Entre le surhomme et le dernier homme, que le miroir soit concave ou convexe, c’est souvent la même disproportion qui structure la projection narcissique de l’Américain se regardant le nombril.


Don’t Look Up affiche sans complexe un nuancier absolument binaire au service de la « critique » de McKay qui construit une abstraction très commode pour attaquer l’opposant politique et ainsi rejeter un débat inconfortable — possiblement devenu chimérique vu la crispation actuelle des étasuniens — sous le boisseau d’une posture moraliste.


Le procédé était déjà le même dans Vice où l’exécutif unitaire était mis en place dans ce que McKay voulait être un crypto-coup d’Etat — quand bien même le débat autour de cette frontière entre le législatif et l’exécutif traverse le pays depuis ses origines et qu’aucun démocrate n’est revenu sur les acquis présidentiels découlant de ce basculement orchestré par Dick Cheney de l’équilibre constitutionnel.


N’en déplaise à McKay et ses représentations partisanes, le goût du pouvoir est quant à lui de toutes les coteries. C'est d'ailleurs Roosevelt qui avait amorcé le travail auquel Cheney apporta la touche finale.


En termes sophistiques, ces santons sur lesquels se défoule McKay, ce sont des hommes de paille ; en l’occurrence, avec Don't Look Up, essentiellement à notre droite une femme de paille campée par une Meryl Streep singeant un Donald Trump dont les supporters sont quant à eux homogènement représentés comme des dégénérés aux tendances mongoloïdes auxquels s’opposent les détenteurs vaticinants d’une vérité parfaitement univoque : à notre gauche c’est Jennifer Lawrence qui prend la posture des électeurs démocrates les plus engagés idéologiquement — les gentils quoi.
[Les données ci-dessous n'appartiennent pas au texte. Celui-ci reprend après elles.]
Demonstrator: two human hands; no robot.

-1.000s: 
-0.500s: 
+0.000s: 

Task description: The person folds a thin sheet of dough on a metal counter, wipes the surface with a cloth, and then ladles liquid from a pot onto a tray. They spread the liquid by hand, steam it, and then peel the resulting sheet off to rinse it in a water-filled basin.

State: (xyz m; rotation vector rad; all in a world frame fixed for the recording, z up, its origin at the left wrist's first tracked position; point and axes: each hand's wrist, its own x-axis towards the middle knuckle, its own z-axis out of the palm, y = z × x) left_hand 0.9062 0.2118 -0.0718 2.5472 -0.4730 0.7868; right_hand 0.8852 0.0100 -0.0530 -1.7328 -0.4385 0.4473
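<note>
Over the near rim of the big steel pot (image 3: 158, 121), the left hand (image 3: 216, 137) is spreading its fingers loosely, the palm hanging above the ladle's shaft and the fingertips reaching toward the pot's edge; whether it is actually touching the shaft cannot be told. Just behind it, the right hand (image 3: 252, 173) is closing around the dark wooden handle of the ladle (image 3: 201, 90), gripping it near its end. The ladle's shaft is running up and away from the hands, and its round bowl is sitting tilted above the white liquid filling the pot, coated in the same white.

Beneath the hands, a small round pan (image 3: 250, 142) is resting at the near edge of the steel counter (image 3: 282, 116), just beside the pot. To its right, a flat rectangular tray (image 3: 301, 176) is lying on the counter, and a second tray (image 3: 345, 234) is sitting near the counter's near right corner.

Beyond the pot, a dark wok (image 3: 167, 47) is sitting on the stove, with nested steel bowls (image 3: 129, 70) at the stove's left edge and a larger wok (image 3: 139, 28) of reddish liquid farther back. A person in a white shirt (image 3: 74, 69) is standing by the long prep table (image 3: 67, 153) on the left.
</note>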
Que les coulisses de la politique américaine soient plus noires que noires, noires comme la vipère, noires comme le petit phacochère : on s'en laisse aisément convaincre. Qu’un camp détienne la vérité, c’est moins certain. Et qu’un camp détienne la vérité et se batte de surcroit pour sauver la planète ou en tout cas « essayer » parce qu’au moins, eux, vous comprenez, ils essaient… mais ne peuvent rien faire parce que c'est les autres qui sont trop cons. Franchement.


Il fallait bien dès lors DiCaprio, beau gosse et écolo notoire au grand cœur qui roule en voiture hybride et se paie un voyage dans l’espace sur Virgin Galactic et un joli produit cinématographique bien manufacturé dans une production Netflix à plusieurs millions de dollars pour emballer cette tambouille. Tout ça fleure-ti pas bon la subversivité ?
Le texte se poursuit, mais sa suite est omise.